Permanent Public Art

Downtown Kingsport

Downtown Kingsport is the setting for the majority of the city’s outdoor sculptures crafted by local and national artists from a variety of fascinating materials.

Sculptures

Murals

Kingsport Carousel

Inside the Pal’s Roundhouse, you’ll find a vintage, menagerie-style carousel with more than 30 hand-carved animals ready to take kids on a spin for just a dollar per ride.

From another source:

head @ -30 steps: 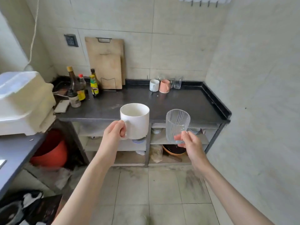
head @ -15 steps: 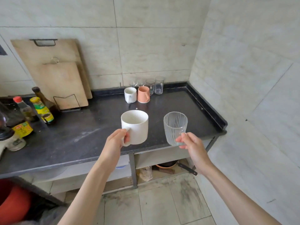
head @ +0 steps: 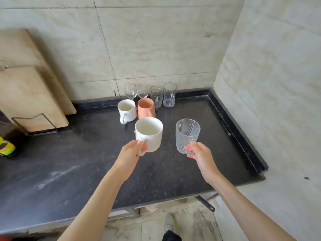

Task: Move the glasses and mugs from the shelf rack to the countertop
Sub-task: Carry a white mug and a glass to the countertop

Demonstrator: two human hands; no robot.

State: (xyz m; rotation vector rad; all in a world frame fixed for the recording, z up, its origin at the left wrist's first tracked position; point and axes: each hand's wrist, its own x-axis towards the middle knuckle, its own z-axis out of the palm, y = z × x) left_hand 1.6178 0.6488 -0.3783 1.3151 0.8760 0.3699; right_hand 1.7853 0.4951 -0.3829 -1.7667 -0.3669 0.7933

Click here to for operating times and rental information for the Kingsport Carousel.

Traffic Control Boxes

Young artists from Dobyns-Bennett High School have made bland traffic control boxes around the city far more interesting with colorful, vibrant paintings!

Traffic Control Boxes

The Learning Curve

“Learning Curve” was commissioned by the Public Art Committee and executed through a partnership with Kingsport Tomorrow. Lynn Basa from Chicago, Illinois, is the lead artist and designer. The site-specific work provides benches and a shade canopy along a curving and expanding path. Materials used in production of the piece reference the traditional materials manufactured in Kingsport including brick and concrete. The bricks for the piece were repurposed from several buildings of the historic Kingsport Press. The shade canopy features Eastman Chemical Company’s latest monomer Tritan in vibrant hues of blue, yellow, and orange. The shade canopy casts a shadow on the surrounding area as the sun shines through. The pattern of the canopy reflects the historic design of Kingsport’s center of town as designed by planner John Nolen in 1917. Likewise the paving pattern in the sidewalk plaza references the path of education leading to broadened horizons. The installation was completely crafted by Kingsport artists including Appalachian Ironworks, Limestone Masonry, and Solid Living Design.

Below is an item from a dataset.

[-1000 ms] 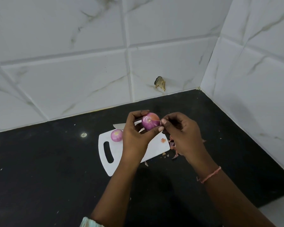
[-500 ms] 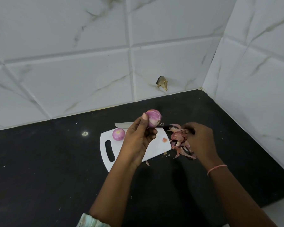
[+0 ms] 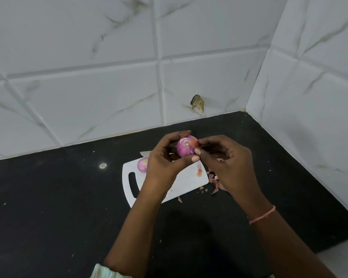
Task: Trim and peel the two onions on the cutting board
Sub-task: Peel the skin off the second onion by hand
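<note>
1. Right hand back at the onion after dropping a scrap on the peel pile half a second ago. Fingertips now pinching at the onion's right edge, presumably on another strip of skin, though too small to tell if anything's actually caught.
2. Left hand curled around the onion from the left and below, thumb under, fingers over the top. Same grip as before, just turned back toward the camera a bit.
3. Meaning for the task: peeling mid-cycle, one strip off, next one starting. An orange-brown patch of skin showing on the upper right, so probably not done with this one yet.
4. Onion held up in the air over the far edge of the board, not resting on anything.
5. Orientation: trimmed end with its rings facing roughly toward the camera and slightly up, so stem-to-root axis running more or less along the line of sight, away toward the wall.
6. Second onion sitting on the board's far left corner, partly hidden behind the left hand, cut face up. Looks peeled already.
7. Knife lying on the worktop just past the board, untouched, blade tip pointing left.
</note>
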Action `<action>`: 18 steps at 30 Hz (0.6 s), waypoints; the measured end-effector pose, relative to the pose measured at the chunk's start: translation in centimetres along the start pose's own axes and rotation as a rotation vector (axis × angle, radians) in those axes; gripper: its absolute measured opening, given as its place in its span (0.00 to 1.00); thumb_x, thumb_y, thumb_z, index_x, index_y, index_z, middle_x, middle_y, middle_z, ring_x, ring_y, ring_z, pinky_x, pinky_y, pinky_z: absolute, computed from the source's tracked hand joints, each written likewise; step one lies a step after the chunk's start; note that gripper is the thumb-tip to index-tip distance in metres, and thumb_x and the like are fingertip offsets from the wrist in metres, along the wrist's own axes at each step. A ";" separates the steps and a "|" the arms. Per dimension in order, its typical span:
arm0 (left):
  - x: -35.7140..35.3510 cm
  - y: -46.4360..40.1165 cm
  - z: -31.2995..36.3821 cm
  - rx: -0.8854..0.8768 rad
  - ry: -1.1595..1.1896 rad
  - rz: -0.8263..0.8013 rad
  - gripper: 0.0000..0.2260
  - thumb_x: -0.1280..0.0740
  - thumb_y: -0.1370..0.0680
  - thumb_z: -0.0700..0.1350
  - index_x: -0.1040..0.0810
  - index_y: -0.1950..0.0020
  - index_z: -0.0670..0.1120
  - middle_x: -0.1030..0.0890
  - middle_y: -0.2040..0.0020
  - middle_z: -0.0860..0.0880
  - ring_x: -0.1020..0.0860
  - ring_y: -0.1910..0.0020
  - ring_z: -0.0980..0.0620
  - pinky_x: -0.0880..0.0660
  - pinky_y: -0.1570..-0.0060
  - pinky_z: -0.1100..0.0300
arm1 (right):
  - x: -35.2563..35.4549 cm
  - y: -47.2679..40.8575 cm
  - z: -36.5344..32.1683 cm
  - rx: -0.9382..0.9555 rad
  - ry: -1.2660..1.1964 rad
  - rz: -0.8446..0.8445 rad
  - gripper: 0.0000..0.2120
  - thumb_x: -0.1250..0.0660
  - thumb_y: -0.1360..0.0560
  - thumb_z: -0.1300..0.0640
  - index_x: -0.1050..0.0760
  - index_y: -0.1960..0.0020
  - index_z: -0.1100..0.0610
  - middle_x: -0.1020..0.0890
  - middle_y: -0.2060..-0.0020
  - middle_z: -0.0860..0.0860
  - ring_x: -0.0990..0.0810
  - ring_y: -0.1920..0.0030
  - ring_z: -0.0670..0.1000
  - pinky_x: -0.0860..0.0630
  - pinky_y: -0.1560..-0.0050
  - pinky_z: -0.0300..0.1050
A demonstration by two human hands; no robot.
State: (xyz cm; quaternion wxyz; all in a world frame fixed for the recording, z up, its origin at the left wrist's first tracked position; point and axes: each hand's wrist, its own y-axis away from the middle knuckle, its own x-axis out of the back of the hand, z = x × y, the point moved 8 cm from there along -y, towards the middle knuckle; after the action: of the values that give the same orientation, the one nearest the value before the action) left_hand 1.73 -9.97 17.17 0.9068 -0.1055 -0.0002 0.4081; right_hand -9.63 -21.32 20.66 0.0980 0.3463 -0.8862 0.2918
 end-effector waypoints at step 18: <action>0.0 0.5 3.1 -0.306 -0.425 0.073 0.23 0.19 0.34 0.43 0.20 0.41 0.49 0.20 0.44 0.52 0.21 0.46 0.53 0.24 0.52 0.69 | 0.2 -0.1 -0.8 0.083 0.074 0.048 0.07 0.27 0.27 0.58 0.16 0.50 0.59 0.17 0.59 0.45 0.17 0.57 0.43 0.21 0.51 0.33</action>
State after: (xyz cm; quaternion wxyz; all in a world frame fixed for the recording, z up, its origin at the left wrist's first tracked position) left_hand 1.07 -9.05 20.11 0.8446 -0.1533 -0.2485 0.4488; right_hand -9.71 -21.02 21.39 0.1093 0.3175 -0.8771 0.3434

In her proposal, Lynn Basa commented, “Materials are symbolic, that’s why, for Kingsport, I would like to create an artwork that weds the town’s past with its present and future. One of the first things that clued me in to the fact that Kingsport was no ordinary small town was when I came upon the 1919 street plan [designed by John Nolen], as elegant and rational as any world capital. As I researched further, it became evident that a direct line can be drawn between the strategic thinking of Kingsport’s leaders 100 years ago in creating the country’s first modern industrial town plan and the 2001 ‘Educate and Grow’ initiative as a solution to the changing economy – well in advance, it should be noted, of today’s economic crisis.” Basa has designed public art projects throughout the United States including “The Great Circle Route,” terrazzo, ceramic mosaic, and fiber art in the Indianapolis Airport; the Glendale, Arizona History Walk, glass mosaic; the Grove Mosaic and Shade Canopy, glass mosaic and laser-cut aluminum; among many others. Basa is also the author of “The Artist’s Guide to Public Art” and is a regular instructor for the School of the Art Institute of Chicago.

The Kingsport Public Art Committee was able to announce completion of this public art installation piece in 2010, through Kingsport’s Percent for Art for the Kingsport Higher Education Center and surrounding Academic Village. Location: the corner of Clay and Market Streets and at the Kingsport Higher Education Center.